A much better approach is converting words into dense vectors (50-1000 dimensions) and these are learned by training on the large corpus of text itself.

If you have a large training data, than you can simply train the word embeddings on your training data as part of training the classifier, using a deep learning library such as Keras/Tensorflow etc.

However, if you don’t have a large corpus of training data, then you’ll get much higher accuracy and will avoid overfitting if you use precomputed vectors such as GloVe, words2vec etc which already has word vectors calculated for a large number of words.
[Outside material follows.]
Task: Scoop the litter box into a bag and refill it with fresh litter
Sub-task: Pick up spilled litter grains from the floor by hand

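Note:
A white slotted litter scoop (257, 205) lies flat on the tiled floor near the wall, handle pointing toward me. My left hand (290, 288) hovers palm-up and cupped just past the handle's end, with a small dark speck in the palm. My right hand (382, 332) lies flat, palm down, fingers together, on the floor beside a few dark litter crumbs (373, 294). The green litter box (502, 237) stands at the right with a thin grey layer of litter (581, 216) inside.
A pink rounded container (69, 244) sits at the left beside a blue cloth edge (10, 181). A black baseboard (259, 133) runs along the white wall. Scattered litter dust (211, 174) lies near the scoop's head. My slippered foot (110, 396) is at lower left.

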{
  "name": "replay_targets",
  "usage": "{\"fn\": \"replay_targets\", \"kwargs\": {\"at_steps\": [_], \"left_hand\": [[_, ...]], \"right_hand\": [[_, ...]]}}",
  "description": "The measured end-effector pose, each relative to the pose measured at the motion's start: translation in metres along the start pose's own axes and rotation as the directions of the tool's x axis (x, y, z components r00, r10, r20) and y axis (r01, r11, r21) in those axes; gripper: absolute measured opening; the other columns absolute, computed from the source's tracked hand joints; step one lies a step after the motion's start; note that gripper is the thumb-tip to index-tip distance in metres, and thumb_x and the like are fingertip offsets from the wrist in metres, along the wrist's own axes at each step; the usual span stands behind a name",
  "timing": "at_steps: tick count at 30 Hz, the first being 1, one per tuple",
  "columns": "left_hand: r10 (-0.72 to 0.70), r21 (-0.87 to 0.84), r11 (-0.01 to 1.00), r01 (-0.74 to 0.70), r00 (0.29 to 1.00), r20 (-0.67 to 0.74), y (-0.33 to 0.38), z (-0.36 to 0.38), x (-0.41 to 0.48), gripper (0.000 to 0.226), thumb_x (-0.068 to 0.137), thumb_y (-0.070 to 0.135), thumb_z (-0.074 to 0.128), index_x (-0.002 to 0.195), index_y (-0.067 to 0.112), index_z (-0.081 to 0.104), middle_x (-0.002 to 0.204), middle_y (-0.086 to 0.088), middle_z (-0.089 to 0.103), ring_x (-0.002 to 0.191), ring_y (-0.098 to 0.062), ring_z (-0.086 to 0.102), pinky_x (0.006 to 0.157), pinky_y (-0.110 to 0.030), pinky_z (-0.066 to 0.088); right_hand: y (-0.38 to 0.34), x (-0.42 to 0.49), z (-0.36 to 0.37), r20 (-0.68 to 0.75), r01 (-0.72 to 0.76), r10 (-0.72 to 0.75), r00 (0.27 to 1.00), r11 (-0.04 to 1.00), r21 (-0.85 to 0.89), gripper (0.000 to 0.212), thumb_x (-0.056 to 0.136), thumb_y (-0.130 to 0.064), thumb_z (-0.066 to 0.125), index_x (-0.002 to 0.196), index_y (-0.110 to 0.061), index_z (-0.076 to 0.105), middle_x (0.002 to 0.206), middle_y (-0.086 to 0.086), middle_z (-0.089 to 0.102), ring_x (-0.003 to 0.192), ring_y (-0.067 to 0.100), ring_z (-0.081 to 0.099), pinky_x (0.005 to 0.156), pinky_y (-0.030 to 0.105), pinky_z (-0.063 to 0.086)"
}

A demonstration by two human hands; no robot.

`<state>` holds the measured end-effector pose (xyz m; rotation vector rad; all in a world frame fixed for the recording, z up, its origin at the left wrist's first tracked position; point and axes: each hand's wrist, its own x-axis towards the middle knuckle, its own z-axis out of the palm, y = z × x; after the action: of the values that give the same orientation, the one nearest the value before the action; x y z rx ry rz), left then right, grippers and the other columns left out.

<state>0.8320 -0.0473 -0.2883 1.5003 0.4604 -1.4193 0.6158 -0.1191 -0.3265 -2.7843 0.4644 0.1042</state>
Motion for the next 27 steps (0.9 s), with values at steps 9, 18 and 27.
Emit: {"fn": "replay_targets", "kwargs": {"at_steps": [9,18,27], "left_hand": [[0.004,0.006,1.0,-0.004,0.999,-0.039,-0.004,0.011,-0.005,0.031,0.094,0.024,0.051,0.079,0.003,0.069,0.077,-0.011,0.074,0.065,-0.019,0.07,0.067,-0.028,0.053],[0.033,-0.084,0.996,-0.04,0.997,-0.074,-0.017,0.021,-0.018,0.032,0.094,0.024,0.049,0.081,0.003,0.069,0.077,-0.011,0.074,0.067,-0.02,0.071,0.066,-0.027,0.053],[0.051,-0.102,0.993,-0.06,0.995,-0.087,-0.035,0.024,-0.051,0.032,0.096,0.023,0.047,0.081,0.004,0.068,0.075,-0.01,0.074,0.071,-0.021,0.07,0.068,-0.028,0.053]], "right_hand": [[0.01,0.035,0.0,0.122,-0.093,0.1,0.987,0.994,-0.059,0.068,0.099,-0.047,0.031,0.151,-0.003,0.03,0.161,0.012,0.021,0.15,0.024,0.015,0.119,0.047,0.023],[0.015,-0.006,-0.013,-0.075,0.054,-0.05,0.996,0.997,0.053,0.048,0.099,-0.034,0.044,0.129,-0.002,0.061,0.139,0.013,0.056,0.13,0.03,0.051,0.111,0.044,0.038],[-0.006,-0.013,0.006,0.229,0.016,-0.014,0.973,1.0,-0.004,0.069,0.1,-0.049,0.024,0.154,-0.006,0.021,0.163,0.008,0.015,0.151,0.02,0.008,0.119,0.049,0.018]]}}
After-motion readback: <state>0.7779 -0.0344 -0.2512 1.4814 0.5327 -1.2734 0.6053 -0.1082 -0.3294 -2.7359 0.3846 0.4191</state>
You’ll have to handle cases when the words in your training data isn’t found in the precomputed word vectors by initializing such words to zero.

Let us first explore word vector call GloVe and in the next section write some code to extract GloVe vectors for use as features in text classification using neural networks.

Explore word similarities with pretrained GloVe vectors using Gensim

from gensim.test.utils import datapath, get_tmpfile
from gensim.models import KeyedVectors
from gensim.scripts.glove2word2vec import glove2word2vec

glove_file = datapath(r'C:\Users\Jay M. Patel\Downloads\glove.6B\glove.6B.300d.txt')
tmp_file = get_tmpfile("test_word2vec.txt")
_ = glove2word2vec(glove_file, tmp_file)

model = KeyedVectors.load_word2vec_format(tmp_file)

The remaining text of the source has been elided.